IN : En septembre dernier, vous aviez annoncé les clouds Paks (IBM décline les cloud Paks sur la sécurité ; IBM dévoile les AS/400 du cloud). Où en êtes-vous ?

J.-M. : Les clouds Paks sont essentiels dans notre approche pour fournir notre offre logicielle de manière simplifiée et optimisée pour fonctionner sur notre plate-forme Openshift. Les Cloud Paks ont nécessité de réécrire tous nos logiciels en mode conteneur sur Openshift et s’appuient sur une approche commune pour l’installation, la configuration, la supervision… Ces cloud packs peuvent être déployés on-premise ou sur le cloud. Avec Cloud Satellite, nous offrons une possibilité supplémentaire en automatisant l’installation d’un Cloud Paks qui pourra fonctionner n’importe où. Aujourd’hui, tous nos clouds publics et nos middlewares fonctionnent sur Openshift.

Quel est le positionnement de Red Hat au sein d’IBM ? Reste-t-il indépendant dans la mesure où Red Hat doit interagir avec l’ensemble de l’industrie IT un peu comme VMWare par rapport à Dell ?

J.-M. : Oui Red Hat doit rester indépendant pour la raison que vous invoquez à savoir fournir la plate-forme IT pour gagner la bataille sur les architectures. De son côté, IBM construit son offre à partir des technologies Red Hat. Bien sûr, notre offre cloud public est plus large et supporte Windows, d’autres distributions Linux.
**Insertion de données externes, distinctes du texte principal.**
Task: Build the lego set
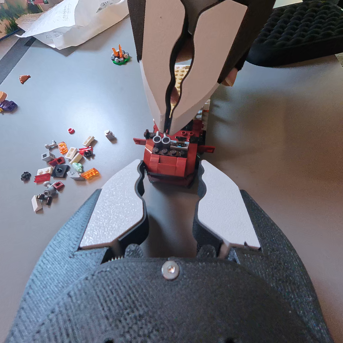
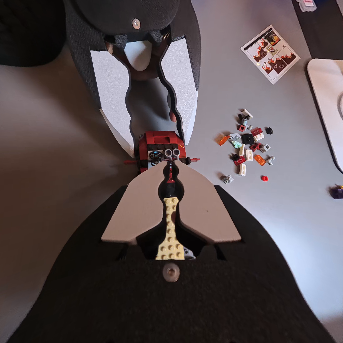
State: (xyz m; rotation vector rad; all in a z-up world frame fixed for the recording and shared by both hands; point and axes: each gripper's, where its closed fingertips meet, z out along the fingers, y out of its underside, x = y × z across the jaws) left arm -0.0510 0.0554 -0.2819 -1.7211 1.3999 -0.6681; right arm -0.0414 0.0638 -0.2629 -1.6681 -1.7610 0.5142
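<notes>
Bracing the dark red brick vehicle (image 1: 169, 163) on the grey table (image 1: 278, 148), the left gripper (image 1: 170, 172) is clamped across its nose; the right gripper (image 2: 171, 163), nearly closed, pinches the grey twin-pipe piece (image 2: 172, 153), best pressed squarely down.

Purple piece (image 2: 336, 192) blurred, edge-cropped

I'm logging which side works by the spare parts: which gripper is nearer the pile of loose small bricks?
Left. The left gripper clamps the dark red brick model's front, beside the loose pile. The right gripper sits shut over the model's top, farther off.
</notes>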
IN : VMware pousse une stratégie basée sur la virtualisation et la conteneurisation. Partagez-vous cette idée ?

J.-M. : La croissance est du côté des conteneurs, il n’y a aucun doute. Mais je crois à l’idée de partager les applications entre d’un côté les machines virtuelles et de l’autre les containers. IBM a tout développé sur les containers. Toutefois, l’histoire de l’informatique nous montre qu’un vague technologique ne remplace pas complètement la précédente, mais qu’elle s’y ajoute et qu’elle doit coexister pendant un moment. On verra donc une coexistence entre les deux mondes et d’ailleurs IBM supporte les deux. Red Hat vous donne la possibilité de faire tourner des machines virtuelles sur des containers Openshift ce qui est un peu un renversement du paradigme habituel avec les containers fonctionnant au-dessus des machines virtuelles. Nos outils d’automatisation supportent les deux.

IN : Interrogé par CNBC sur les raisons qui font qu’IBM n’est pas sur le podium des acteurs du cloud public, Arvind Krihsna a répondu qu’il était plus concentré sur le futur.  Que répondriez-vous ?

J.-M. : Je pense que nous n’en sommes encore qu’aux débuts du cloud et que la majorité des dépenses IT ne sont pas encore dédiées au cloud. C’est donc une course de longue distance et nous avons aujourd’hui les moyens de devenir un acteur de tout premier plan au fur et à mesure que les applications critiques seront migrées sur le cloud.